He was in the first XV and became a keen boxer—not great, but damned determined. His dad recalls one bout where King was punched right out of the ring. While everyone roared with laughter, King climbed back in, lifted his gloves again and beat his opponent. ‘We’d finish the fight and I’d be covered in blood and barely able to walk, and the other guy would look like he’d just come out of a shower—but I’d win,’ said King. ‘I used to get a hiding on a regular basis, but that hardened me up for law. It taught me not to back down when you need to dig your toes in.’ Jeff’s battle with alcoholism, while eventually successful, also toughened King, giving him a lot of life experience at an early age, his mum said.
In 1988 King spent ten months representing New Zealand at the World Expo in Brisbane. The ‘token country boy’ impressed everyone he came into contact with, from Sir Edmund Hillary to Mick Jagger, and a testimonial by New Zealand’s deputy commissioner-general at the Expo, Don Hutchings, proved prophetic: ‘Greg will go on to achieve much in his life and New Zealand will come to know his name very well.’
King had his heart set on becoming a pilot and already had a freezing works job lined up to pay for flying lessons. But New Zealand’s Expo commissioner, Ian Fraser, suggested he should get a degree first. So despite having never met a lawyer, he enrolled in law at Otago University and was admitted to the bar in 1993.
King’s rapid rise since then had seen him defend priests on sex charges; a father accused of killing his seriously ill 5-month-old daughter; gang members involved in the country’s largest armed robbery; a 90-year-old charged with murdering his wife in a suicide pact on their 60th wedding anniversary; and the man who attacked the ‘Virgin in a Condom’ exhibit at Te Papa.

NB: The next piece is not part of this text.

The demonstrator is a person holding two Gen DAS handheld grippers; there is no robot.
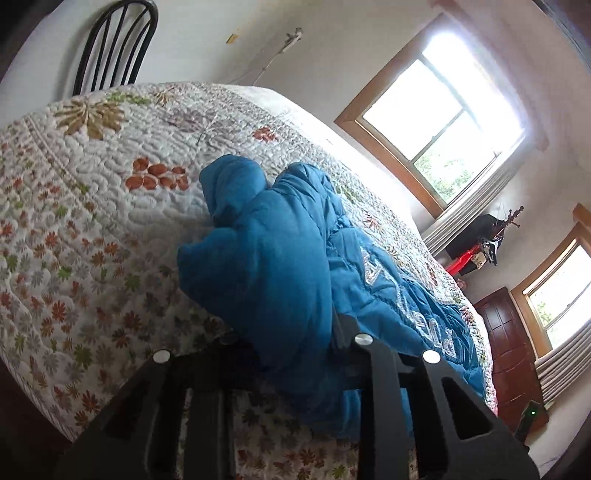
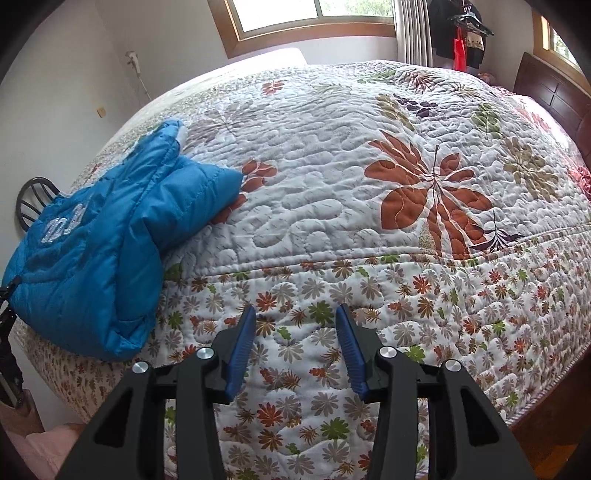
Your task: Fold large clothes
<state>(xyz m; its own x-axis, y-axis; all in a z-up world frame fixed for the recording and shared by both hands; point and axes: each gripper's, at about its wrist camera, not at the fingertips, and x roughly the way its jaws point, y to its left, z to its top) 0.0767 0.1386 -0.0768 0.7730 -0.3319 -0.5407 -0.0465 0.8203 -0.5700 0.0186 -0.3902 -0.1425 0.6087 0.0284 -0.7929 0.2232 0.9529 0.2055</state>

It was easy to characterise him as a siren chaser who sought the most high-profile cases, but that view ignored the countless clients he represented for whom he received no headlines, little recompense and often much opprobrium. In King’s book, everyone, no matter how devastating the evidence against them, deserved the presumption of innocence and the right to a fair trial with the best counsel. Often attacked for arguing on behalf of shitbags and scoundrels, King was adamant that nobody should be judged other than in a court.
This view was honed early in his career, in 1995, when he took on the case of a man accused of viciously raping a 12-year-old girl. The evidence against him seemed overwhelming and even King believed he’d done it. But before they got to trial, someone else confessed to the crime, with DNA tests later clearing King’s client. It was a brutal lesson not to presume or prejudge.
Tales of King’s generosity are legion: the cases done for free or a feed of fish; the client in a big case who wrote to him afterwards asking if he’d left a zero off his bill; the woman who stabbed her son, leaving him paralysed, who King got acquitted on the grounds of insanity, despite her husband wanting her jailed. After the trial King approached the husband to explain what had happened, then gave the man a lift back to work and, as he said goodbye, handed him money for his young son’s Christmas present. In 2004, King spent $50,000 of his own money to take the case of Bruce Howse to the Privy Council—not because he believed Howse was innocent, but because he was convinced he hadn’t received a fair trial and that to overlook the mistakes that had been made threatened the entire New Zealand justice system.
Friend and fellow lawyer Robert Lithgow said King would go looking for things other lawyers wouldn’t bother with. ‘He’s enthusiastic. He digs and burrows deeply and dives into cases and swims round in them like Scrooge McDuck. He just lives and breathes criminal defences every working minute—and probably when he’s asleep as well. He likes people no matter what they’ve done, enjoys helping them and doesn’t judge them.’
So despite the inevitable vitriol launched at Ewen Macdonald from the time of his arrest, despite the whispers about what other wickedness he’d done, King never for a moment had second thoughts about defending him.
He met Macdonald for the first time late that morning at the Palmerston North Police Station. Macdonald told him he didn’t want to apply for bail or name suppression, not wanting any speculation in the community about who had been arrested. Later, King met with Kerry and Marlene Macdonald, who were still in a nightmarish whirl of disbelief and doubt. Marlene remembers him calmly explaining the process, what would happen next and then saying, ‘Your boy hasn’t done this and we’ll get your boy home.’
‘And I thought, “How confident is that?”’
By the time they got to the courthouse at 1.30 pm it seemed most of the country’s media had arrived in Palmerston North, from local reporters to celebrity TV presenters like John Campbell. Even King, not unused to media attention, was taken aback. ‘I had no idea it was of that level of interest.’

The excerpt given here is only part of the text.